The atmosphere is eerie and echoing, with even moments of relative peace such as Robert Calvert's The Awakening (actually the first stanza of his poem, "The First Landing on Medusa") and Calvert's recital of Michael Moorcock's The Black Corridor possessing a definite feeling of menace; some quieter songs, such as Down Through The Night and Seven By Seven shiver with an eerieness that was not so apparent in their original studio-recorded incarnations on the Doremi Fasol Latido album and the B-side of Silver Machine, respectively.

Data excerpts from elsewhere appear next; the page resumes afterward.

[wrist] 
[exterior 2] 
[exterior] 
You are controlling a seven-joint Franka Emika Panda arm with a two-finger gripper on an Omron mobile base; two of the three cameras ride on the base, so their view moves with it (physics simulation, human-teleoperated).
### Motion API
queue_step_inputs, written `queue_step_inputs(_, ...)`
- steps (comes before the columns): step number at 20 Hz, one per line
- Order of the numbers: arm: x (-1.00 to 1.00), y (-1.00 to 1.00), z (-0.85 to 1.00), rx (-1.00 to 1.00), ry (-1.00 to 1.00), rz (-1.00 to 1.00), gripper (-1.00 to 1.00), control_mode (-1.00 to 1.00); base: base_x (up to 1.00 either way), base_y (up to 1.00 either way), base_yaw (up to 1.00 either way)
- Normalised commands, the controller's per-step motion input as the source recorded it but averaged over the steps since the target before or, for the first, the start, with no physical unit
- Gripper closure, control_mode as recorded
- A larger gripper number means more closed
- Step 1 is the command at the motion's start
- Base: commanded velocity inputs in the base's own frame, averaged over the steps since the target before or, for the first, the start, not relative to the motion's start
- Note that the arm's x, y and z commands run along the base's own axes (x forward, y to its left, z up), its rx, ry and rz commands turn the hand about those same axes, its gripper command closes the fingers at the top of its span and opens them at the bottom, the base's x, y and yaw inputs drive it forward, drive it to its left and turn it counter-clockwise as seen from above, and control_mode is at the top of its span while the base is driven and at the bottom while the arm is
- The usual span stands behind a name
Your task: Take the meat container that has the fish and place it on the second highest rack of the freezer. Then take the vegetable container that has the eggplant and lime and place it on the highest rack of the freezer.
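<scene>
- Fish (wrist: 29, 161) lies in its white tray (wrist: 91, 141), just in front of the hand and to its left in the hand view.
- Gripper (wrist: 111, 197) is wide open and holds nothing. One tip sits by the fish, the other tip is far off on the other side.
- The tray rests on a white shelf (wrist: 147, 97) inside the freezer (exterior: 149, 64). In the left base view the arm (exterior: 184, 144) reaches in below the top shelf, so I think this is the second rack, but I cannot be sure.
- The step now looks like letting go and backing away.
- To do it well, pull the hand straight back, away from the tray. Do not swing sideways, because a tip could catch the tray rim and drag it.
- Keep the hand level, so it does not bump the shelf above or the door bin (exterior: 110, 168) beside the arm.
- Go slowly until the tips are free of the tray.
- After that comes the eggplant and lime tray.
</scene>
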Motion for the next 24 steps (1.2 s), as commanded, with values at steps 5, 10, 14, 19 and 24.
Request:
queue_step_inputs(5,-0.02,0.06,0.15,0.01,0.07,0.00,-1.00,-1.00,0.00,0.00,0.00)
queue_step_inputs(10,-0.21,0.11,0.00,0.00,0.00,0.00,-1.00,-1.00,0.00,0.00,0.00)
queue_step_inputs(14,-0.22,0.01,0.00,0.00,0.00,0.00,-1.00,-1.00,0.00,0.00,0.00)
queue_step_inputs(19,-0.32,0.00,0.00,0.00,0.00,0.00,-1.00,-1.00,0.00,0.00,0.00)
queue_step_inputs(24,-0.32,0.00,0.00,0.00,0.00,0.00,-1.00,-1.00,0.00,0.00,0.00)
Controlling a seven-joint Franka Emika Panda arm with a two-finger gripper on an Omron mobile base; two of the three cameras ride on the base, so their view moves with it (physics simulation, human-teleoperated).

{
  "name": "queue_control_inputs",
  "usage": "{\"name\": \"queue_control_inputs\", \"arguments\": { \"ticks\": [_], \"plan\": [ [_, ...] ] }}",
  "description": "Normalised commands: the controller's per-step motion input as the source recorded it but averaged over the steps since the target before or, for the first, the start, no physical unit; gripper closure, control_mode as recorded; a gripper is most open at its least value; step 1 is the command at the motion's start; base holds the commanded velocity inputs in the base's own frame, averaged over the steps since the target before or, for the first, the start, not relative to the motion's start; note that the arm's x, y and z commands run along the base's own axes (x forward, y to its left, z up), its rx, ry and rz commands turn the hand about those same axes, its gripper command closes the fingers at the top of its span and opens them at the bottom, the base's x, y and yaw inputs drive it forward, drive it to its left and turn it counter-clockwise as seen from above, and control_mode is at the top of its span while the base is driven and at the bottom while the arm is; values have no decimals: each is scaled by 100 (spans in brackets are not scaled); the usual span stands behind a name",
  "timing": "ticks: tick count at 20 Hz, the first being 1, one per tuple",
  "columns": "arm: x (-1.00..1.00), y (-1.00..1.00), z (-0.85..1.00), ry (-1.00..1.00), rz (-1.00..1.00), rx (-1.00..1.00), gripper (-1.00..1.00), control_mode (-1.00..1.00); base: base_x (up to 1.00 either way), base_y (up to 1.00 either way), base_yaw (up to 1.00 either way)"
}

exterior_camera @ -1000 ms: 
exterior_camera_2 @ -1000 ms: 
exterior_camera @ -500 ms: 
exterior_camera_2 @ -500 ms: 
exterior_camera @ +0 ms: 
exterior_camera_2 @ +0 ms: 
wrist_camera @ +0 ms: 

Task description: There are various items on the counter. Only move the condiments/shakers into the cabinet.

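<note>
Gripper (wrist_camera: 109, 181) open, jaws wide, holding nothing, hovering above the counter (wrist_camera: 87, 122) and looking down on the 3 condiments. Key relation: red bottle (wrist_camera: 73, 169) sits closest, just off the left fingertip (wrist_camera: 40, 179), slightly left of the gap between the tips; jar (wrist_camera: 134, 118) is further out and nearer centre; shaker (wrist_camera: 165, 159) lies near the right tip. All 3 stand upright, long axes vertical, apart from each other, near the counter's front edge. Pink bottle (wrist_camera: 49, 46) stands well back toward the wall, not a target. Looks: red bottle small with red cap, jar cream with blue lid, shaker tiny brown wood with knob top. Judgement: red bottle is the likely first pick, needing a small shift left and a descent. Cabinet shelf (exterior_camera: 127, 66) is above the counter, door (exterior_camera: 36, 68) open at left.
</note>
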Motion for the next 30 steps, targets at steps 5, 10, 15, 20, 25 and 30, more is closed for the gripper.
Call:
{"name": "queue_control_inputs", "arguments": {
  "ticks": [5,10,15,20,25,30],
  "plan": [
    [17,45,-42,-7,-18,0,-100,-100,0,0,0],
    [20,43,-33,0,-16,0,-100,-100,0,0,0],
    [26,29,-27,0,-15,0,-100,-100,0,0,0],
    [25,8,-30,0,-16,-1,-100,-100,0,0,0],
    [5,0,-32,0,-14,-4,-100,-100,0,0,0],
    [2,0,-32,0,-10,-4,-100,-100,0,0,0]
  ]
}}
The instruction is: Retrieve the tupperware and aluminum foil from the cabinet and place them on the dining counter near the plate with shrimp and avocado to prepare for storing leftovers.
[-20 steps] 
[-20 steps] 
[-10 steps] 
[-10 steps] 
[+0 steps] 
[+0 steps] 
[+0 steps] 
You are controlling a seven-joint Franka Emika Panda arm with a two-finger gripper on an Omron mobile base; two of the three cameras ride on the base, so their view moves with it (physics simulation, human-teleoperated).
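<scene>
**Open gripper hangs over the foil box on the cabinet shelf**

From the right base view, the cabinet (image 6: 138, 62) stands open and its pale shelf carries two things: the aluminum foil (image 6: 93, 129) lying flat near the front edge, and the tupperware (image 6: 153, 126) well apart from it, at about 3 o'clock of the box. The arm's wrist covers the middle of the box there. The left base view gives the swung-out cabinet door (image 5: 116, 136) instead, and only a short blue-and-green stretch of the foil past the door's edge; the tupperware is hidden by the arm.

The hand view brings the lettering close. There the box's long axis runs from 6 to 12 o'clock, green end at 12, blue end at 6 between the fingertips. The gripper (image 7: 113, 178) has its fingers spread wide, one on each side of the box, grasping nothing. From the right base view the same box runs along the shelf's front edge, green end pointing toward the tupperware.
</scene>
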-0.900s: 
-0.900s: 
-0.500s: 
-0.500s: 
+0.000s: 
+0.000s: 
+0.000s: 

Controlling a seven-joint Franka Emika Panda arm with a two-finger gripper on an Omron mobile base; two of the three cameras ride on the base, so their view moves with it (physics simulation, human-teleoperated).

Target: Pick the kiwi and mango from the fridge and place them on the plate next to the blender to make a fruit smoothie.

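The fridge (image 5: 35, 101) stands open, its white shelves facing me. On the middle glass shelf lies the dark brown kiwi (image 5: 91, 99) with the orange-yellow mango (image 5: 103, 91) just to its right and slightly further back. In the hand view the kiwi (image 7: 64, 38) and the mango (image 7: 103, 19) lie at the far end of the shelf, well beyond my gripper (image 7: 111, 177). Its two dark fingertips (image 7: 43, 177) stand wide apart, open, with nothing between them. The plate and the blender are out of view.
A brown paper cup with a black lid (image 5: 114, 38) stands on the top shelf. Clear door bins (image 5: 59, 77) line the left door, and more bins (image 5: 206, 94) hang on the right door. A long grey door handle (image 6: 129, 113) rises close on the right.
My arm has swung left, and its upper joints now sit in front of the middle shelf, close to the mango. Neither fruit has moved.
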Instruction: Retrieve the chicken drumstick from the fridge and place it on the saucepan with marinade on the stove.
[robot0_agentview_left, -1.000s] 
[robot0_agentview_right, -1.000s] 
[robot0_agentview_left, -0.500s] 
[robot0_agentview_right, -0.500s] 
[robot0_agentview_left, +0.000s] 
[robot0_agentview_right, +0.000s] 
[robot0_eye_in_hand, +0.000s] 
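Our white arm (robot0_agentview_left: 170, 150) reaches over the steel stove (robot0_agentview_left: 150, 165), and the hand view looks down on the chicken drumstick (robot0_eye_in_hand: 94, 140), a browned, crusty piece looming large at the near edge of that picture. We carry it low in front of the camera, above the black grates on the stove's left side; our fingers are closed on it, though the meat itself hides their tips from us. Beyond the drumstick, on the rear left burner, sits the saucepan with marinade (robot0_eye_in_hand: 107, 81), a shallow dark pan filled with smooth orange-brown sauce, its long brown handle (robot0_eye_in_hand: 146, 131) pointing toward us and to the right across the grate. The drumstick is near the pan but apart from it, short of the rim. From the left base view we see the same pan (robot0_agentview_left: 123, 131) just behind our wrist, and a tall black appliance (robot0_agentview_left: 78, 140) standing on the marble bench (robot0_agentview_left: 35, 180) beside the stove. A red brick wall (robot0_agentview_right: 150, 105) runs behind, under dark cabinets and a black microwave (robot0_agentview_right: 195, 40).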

But when the peace is broken: boy, is it shattered. Calvert's Ten Seconds of Forever quivers into a stunning collision with Brainstorm, while his astounding performance of Moorcock's Sonic Attack (itself an unsubtle but potent rip-off of Peter Porter's famous poem, "Your Attention, Please") segués into a storming rendition of the Doremi-chant, Time We Left This World Today.
From the opening bars of Born To Go to the collapse of Master Of The Universe the band plays furiously but flawlessly. The CD bonus tracks include a frantic medley of You Shouldn't Do That and Seeing It As You Really Are that was a highlight of the mid-seventies collection, Roadhawks. This is definitely a CD to own, if you can stand the headaches.